In [1]:
%load_ext autoreload
%autoreload 2

In [9]:
from typing import List, Tuple, Optional
import pba.parse as ps
from pba.prediction import Prediction, Response
from pba.task import MeanCredencePredictor, RandomPredictor, BaseRatePredictor, evaluate
import numpy as np
from tqdm import tqdm
from scipy.stats import pearsonr
from collections import defaultdict
import random
import seaborn as sns
from pba.features import politics, personal, money, negative_formulation, difficulty, calc_features
from pba.analysis import brier_scores_by_user

sns.set(rc={'figure.figsize':(12,9*0.75)})

In [5]:
json_file = "../data/train-predictions.json"
predictions = ps.load_json_to_predictions(json_file)

100%|██████████| 9613/9613 [00:53<00:00, 179.79it/s]


In [17]:
brier_scores = brier_scores_by_user(predictions)

def hardest_events(preds):
    event_diffs = []
    for p in preds:
        diff = difficulty(p, brier_scores)
        if diff:
            event_diffs.append((diff, p.event))
    return sorted(event_diffs, reverse=True)

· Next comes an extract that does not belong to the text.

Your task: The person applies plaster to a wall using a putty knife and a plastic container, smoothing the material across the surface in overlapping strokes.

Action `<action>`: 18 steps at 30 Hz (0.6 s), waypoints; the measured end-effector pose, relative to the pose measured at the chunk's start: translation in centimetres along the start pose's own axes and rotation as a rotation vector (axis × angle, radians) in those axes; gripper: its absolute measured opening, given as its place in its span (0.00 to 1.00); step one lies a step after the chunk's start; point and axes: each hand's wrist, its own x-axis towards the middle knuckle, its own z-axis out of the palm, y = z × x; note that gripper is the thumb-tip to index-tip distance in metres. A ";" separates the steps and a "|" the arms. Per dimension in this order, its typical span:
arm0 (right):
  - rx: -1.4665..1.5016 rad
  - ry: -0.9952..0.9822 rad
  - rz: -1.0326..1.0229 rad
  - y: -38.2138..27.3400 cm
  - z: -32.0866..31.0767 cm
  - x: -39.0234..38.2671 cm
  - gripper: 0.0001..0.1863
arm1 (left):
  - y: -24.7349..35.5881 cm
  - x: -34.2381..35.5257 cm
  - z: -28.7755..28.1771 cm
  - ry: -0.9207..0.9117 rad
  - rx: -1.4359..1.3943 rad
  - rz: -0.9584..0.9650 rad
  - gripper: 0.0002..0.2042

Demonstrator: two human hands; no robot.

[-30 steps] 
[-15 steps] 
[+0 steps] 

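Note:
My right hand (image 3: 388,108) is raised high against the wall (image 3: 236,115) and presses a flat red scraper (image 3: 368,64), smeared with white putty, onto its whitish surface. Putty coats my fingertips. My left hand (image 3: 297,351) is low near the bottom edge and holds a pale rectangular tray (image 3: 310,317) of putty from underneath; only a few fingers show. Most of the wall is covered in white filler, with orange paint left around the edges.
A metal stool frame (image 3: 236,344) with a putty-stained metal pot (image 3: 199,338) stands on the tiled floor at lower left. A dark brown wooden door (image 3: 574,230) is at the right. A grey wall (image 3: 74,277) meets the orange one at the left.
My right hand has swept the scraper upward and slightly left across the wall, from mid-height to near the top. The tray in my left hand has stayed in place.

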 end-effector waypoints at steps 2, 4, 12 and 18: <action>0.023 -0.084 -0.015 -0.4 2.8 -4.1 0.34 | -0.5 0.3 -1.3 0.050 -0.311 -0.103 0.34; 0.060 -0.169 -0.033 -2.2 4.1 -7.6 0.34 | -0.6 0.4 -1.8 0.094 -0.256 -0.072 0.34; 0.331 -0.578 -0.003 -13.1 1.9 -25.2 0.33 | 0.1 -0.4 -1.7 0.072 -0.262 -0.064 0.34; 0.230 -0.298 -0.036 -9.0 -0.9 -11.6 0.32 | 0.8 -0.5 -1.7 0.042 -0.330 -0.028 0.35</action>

hardest_events(predictions)[:10]

[(0.8152479166666667,
  "KnaveOfAllTrades put 100% (or 0%) on PredictionBook on one of more of yesterday's meetup prediction"),
 (0.8033063127690101, 'Both backups fail'),
 (0.8030725490196078, 'My dad and step-mom divorce within the next two years'),
 (0.8025904761904762,
  'I will complete my next 30-day pushup challenge inside of 35 days'),
 (0.7953479166666667, 'FMK will claim that she has never smoked in her life'),
 (0.7932217821782178,
  'Should James Eagan Holmes be found guilty, he will be sentenced capital punishment.'),
 (0.7834063127690101,
  'US Federal Reserve stuck near the 0 bound (say, <1.5% with no willingness to increase it further in the immediate future) by Jan 1, 2016 (see http://www.global-rates.com/interest-rates/central-banks/central-bank-america/fed-interest-rate.aspx )'),
 (0.7771538461538461, 'I will get in >10 minutes of walking/running today'),
 (0.775695564516129,
  '[Holiday reading challenge: By 2019-02-10 EOD I will have finished at least] 1 book'),
 (

# Features

In [None]:
def explore(feat):
    known_preds = {pred for pred in predictions if pred.known()}
    len_known = len(known_preds)
    right = {p for p in known_preds if p.right()}
    wrong = known_preds - right
    pos = {p for p in known_preds if feat(p)}
    neg = known_preds - pos
    print(feat.__name__.upper())
    print("       F+    F-")
    print(f"Right: {len(right & pos)/len_known:.2}  {len(right & neg)/len_known:.2}")
    print(f"Wrong: {len(wrong & pos)/len_known:.2}  {len(wrong & neg)/len_known:.2}")
    print("Sample events:")
    for pred in random.sample(pos, 10):
        print("\t", pred.event)
    print()
    
features = [personal, money, negative_formulation, politics, wait_length]

for feat in features:
    explore(feat)

In [None]:
def diff(pred):
    return difficulty(pred, brier_scores)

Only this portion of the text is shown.